In all experiments, blood samples were collected by cardiac puncture at 10.00 h (i.e. at the start of the dark phase) into heparinized syringes within 3 min of injecting a terminal dose of pentobarbitone sodium, centrifuged and stored at -20 °C until assayed for plasma corticosterone. Brains were collected, frozen immediately on dry ice and then stored at -70 °C until required.
Experimental groups
Experiment 1
The effect of giving l-NAME (daily injection) on the expression of BDNF and trkB mRNA in intact rats
This experiment explored the effect of the NOS inhibitor l-NAME on the expression of BDNF mRNA and trkB in the dentate gyrus. Two groups of 12 rats received daily intraperitoneal injections of either 0.9 saline (control) for 7 days or l-NAME (50 mg/kg dissolved in 0.9% saline).
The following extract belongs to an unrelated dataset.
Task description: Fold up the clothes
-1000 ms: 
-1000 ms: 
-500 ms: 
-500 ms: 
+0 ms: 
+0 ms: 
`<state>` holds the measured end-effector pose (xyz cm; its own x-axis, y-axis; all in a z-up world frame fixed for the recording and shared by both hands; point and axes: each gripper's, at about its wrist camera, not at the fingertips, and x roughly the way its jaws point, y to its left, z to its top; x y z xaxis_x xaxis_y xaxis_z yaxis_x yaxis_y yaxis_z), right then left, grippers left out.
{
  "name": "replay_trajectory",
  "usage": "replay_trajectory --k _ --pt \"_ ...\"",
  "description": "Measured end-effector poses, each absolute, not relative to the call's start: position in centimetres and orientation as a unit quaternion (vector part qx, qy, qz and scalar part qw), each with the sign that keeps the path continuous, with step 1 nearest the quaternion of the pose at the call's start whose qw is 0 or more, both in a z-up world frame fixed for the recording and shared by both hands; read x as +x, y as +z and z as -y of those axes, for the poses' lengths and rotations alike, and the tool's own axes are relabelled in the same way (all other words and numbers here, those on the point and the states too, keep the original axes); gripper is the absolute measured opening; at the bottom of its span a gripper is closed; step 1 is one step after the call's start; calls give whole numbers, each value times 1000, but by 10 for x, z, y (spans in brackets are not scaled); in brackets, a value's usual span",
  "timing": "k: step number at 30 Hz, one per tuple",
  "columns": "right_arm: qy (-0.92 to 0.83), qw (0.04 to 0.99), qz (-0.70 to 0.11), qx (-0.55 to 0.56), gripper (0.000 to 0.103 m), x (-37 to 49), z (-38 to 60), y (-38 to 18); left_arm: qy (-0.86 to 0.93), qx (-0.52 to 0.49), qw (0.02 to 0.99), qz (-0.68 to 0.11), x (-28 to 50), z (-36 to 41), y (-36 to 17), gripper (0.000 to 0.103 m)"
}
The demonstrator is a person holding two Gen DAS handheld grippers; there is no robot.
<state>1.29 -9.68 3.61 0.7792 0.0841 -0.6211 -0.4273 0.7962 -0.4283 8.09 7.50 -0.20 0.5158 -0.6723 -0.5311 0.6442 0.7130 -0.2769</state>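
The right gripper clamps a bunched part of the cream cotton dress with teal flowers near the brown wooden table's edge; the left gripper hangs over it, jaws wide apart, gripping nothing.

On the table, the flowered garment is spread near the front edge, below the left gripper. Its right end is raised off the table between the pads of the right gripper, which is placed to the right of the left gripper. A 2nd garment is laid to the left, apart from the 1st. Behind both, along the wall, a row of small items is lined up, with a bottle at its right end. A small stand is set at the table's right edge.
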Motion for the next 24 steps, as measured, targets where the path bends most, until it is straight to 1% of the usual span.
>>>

All animals were killed 24 h after the last injection and blood samples taken for corticosterone (10.00 h). The expression of BDNF and trkB mRNA was examined using in situ hybridisation.
Experiment 2
Effects of l-NAME on the expression of BDNF mRNA in ADX rats implanted with a 30% corticosterone pellet
This experiment tested whether BDNF mRNA expression following l-NAME was inhibited by ‘clamping’ plasma corticosterone, and whether this could be restored by adding daily corticosterone injections.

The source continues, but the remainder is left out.